● What to do: Copy the whole listing below exactly, with nothing left out.
Supplied material Block Start
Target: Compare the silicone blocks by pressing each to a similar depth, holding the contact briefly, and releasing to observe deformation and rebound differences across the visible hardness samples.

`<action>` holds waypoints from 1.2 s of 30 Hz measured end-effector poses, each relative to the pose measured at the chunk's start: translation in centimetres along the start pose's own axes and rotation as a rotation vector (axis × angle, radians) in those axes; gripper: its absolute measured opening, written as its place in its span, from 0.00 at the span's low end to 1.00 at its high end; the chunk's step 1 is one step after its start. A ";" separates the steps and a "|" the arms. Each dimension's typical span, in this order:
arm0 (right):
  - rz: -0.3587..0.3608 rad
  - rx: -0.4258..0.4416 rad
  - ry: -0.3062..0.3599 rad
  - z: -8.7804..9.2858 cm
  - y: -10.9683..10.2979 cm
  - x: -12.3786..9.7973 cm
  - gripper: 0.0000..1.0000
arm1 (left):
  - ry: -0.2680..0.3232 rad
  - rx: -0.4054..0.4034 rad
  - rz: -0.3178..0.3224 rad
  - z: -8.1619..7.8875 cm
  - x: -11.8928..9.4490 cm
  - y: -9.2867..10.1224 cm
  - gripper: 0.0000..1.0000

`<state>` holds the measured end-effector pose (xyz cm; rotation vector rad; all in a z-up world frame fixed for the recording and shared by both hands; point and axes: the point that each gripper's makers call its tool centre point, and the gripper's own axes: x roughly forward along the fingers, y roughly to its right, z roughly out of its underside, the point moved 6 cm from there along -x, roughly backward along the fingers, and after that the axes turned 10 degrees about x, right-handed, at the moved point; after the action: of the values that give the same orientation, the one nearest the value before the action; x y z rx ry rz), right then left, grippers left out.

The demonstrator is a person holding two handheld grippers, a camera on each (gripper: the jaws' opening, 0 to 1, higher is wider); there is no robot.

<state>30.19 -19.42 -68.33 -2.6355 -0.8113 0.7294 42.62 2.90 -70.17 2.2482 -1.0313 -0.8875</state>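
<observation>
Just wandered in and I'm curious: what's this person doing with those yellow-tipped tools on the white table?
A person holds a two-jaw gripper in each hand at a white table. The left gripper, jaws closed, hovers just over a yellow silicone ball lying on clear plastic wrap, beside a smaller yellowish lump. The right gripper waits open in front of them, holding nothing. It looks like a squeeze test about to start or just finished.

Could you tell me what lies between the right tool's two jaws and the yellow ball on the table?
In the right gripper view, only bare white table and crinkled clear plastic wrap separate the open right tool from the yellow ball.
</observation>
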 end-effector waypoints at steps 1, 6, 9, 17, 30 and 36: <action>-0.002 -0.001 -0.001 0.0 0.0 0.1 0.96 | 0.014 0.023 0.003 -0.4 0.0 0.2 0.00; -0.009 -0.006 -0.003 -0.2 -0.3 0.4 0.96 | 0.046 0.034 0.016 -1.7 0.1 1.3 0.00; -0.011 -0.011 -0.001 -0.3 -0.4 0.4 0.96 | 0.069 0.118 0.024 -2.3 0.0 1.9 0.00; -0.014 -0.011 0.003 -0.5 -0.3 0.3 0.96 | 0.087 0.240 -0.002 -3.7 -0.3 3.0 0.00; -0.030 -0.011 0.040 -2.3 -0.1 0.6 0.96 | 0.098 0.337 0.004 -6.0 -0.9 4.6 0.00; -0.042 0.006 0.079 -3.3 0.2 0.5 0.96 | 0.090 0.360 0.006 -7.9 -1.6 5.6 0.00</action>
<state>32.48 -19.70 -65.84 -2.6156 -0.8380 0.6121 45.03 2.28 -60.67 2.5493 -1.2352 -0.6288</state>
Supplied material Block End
● Reply to the exercise:
Target: Compare the silicone blocks by pressing each to a similar depth, holding the contact briefly, and releasing to observe deformation and rebound differences across the visible hardness samples.

`<action>` holds waypoints from 1.2 s of 30 Hz measured end-effector poses, each relative to the pose measured at the chunk's start: translation in centimetres along the start pose's own axes and rotation as a rotation vector (axis × angle, radians) in those axes; gripper: its absolute measured opening, written as its place in its span, from 0.00 at the span's low end to 1.00 at its high end; the chunk's step 1 is one step after its start. A ";" separates the steps and a "|" the arms. Each dimension's typical span, in this order:
arm0 (right):
  - rz: -0.3587..0.3608 rad
  - rx: -0.4258..0.4416 rad
  - ry: -0.3062..0.3599 rad
  - z: -8.7804..9.2858 cm
  - y: -10.9683..10.2979 cm
  - x: -12.3786..9.7973 cm
  - gripper: 0.0000..1.0000
arm1 (left):
  - ry: -0.2680..0.3232 rad
  - rx: -0.4054..0.4034 rad
  - rz: -0.3178..0.3224 rad
  - z: -8.1619..7.8875 cm
  - x: -11.8928..9.4490 cm
  - y: -9.2867..10.1224 cm
  - gripper: 0.0000..1.0000

`<state>` holds the measured end-effector pose (xyz cm; rotation vector rad; all in a z-up world frame fixed for the recording and shared by both hands; point and axes: the point that each gripper's makers call its tool centre point, and the gripper's own axes: x roughly forward along the fingers, y roughly to its right, z roughly out of its underside, the point moved 6 cm from there along -x, roughly backward along the fingers, and after that the axes turned 10 degrees about x, right-handed, at the moved point; after the action: of the values that give the same orientation, the one nearest the value before the action; x y z rx ry rz), right then left, grippers left out.

The demonstrator is a person holding two handheld grippers, a camera on each (gripper: the jaws' opening, 0 to 1, higher is wider); there is no robot.

<state>30.19 -19.42 -68.33 -2.6355 -0.8113 0.7294 42.62 2.90 -70.17 2.2482 -1.0313 -0.8875</state>
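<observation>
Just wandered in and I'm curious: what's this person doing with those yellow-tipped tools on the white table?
A person holds a two-jaw gripper in each hand at a white table. The left gripper, jaws closed, hovers just over a yellow silicone ball lying on clear plastic wrap, beside a smaller yellowish lump. The right gripper waits open in front of them, holding nothing. It looks like a squeeze test about to start or just finished.

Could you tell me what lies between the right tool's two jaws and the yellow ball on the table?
In the right gripper view, only bare white table and crinkled clear plastic wrap separate the open right tool from the yellow ball.
</observation>
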 end-effector waypoints at steps 1, 6, 9, 17, 30 and 36: <action>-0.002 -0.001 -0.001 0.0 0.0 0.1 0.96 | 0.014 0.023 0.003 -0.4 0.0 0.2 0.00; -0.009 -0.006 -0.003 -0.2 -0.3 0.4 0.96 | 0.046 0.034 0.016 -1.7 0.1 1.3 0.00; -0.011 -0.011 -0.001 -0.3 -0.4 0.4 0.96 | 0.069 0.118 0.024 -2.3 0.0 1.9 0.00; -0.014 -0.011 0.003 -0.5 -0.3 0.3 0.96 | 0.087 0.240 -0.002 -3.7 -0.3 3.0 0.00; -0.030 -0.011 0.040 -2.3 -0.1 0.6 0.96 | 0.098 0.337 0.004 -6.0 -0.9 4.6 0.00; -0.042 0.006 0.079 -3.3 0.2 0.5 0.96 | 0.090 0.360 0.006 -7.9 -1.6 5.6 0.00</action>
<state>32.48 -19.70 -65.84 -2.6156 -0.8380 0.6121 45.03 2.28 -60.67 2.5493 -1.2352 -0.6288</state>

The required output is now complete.